This invention pertains to global information networks, currently referred to as the Internet or Internet systems, and in particular, to a system for providing a comprehensive global information network broadcasting system and the methods of implementing the same using broadcast links to overcome the limitations in network distribution and caching systems inherent in conventional designs.
BACKGROUND OF THE INVENTION
The explosion of the use of Internet and other similar systems has created massive performance demands on the Internet Protocol (IP) and the communication infrastructure associated with the Internet. The areas which are experiencing this communication and application explosion may include any IP network or Internet, public or private, or any group of computers connected together.
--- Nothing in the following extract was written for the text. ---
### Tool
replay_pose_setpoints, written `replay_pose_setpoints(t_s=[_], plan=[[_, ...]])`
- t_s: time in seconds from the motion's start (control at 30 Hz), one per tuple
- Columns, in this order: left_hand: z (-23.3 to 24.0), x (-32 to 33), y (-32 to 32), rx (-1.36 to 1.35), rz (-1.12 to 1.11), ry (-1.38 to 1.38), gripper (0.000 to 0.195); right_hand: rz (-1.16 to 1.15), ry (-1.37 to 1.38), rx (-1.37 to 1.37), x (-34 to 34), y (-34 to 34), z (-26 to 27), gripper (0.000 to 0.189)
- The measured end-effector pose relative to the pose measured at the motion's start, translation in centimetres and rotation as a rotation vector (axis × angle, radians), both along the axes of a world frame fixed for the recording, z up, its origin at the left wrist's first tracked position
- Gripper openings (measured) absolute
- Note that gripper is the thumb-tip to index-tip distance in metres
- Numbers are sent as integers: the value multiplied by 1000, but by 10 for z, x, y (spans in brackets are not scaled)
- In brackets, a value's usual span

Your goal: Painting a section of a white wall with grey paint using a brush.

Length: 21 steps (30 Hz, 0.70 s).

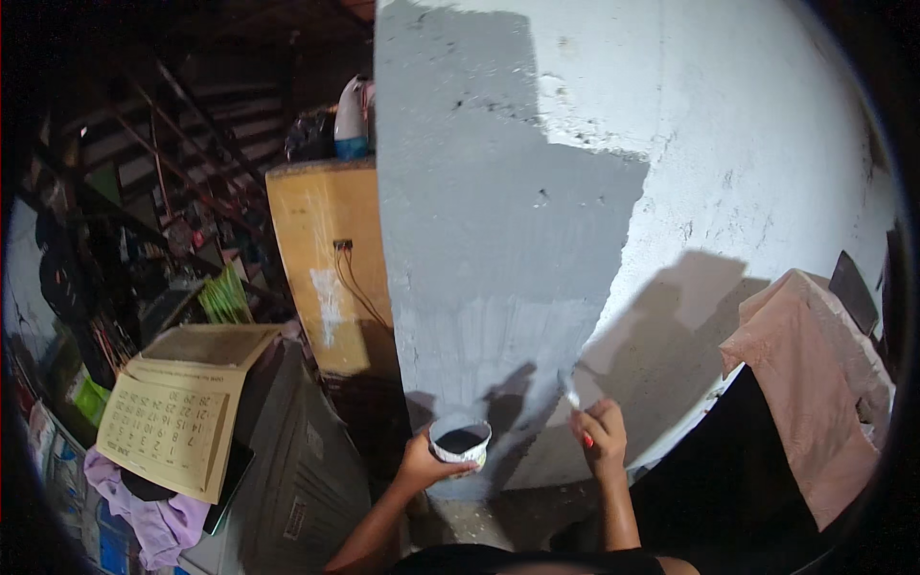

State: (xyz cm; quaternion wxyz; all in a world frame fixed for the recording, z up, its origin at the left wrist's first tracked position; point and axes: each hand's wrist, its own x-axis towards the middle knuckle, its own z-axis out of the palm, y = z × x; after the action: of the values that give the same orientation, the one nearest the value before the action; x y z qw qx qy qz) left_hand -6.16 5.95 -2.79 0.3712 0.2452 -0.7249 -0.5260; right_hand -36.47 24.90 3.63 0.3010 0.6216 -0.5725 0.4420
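My left hand (425,460) grips a paint-smeared cup (461,447) with dark contents, low in front of the wall. To its right, my right hand (602,431) is closed around a small paintbrush (572,397), its red handle end showing below the fingers. The brush tip is at the lower wall, near the edge of the grey paint; whether it touches cannot be told. Grey paint (503,215) covers the wall's left part with an uneven right edge, beside the white wall surface (747,165). The grey looks lighter and streaked lower down.
At left, an open calendar (169,424) and a purple cloth (154,514) lie on a grey cabinet or bin (287,438). A yellow wall section (323,266) bears a socket with wires. A pink cloth (798,388) drapes over something at right. Clutter stands behind at left.
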Motion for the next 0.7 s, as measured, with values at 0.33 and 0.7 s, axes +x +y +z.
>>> replay_pose_setpoints(t_s=[0.33,0.7], plan=[[-27,-43,48,128,-19,-7,94,42,-355,168,2,60,-76,19],[-41,-119,117,231,-90,-325,92,-3,-554,225,-62,126,-114,17]])
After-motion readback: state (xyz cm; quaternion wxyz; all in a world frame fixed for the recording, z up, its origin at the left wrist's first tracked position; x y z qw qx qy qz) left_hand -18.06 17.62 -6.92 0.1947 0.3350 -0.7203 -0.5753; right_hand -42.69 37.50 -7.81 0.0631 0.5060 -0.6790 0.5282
The present invention has particular application in the current system referred to as the Internet.
The performance demands on the network are further compounded by the inherent limitations in the IP network architecture and the popularity of certain applications on the network. Some of the most popular applications on the Internet, such as the web browser, construct, or attempt to construct, a point-to-point or end-to-end connection across the network. With the Internet browser application, the Internet participant “points” the web browser to a universal resource location (“URL”) address which, in turn, the browser uses to attempt to connect to the network and display the information at the URL address.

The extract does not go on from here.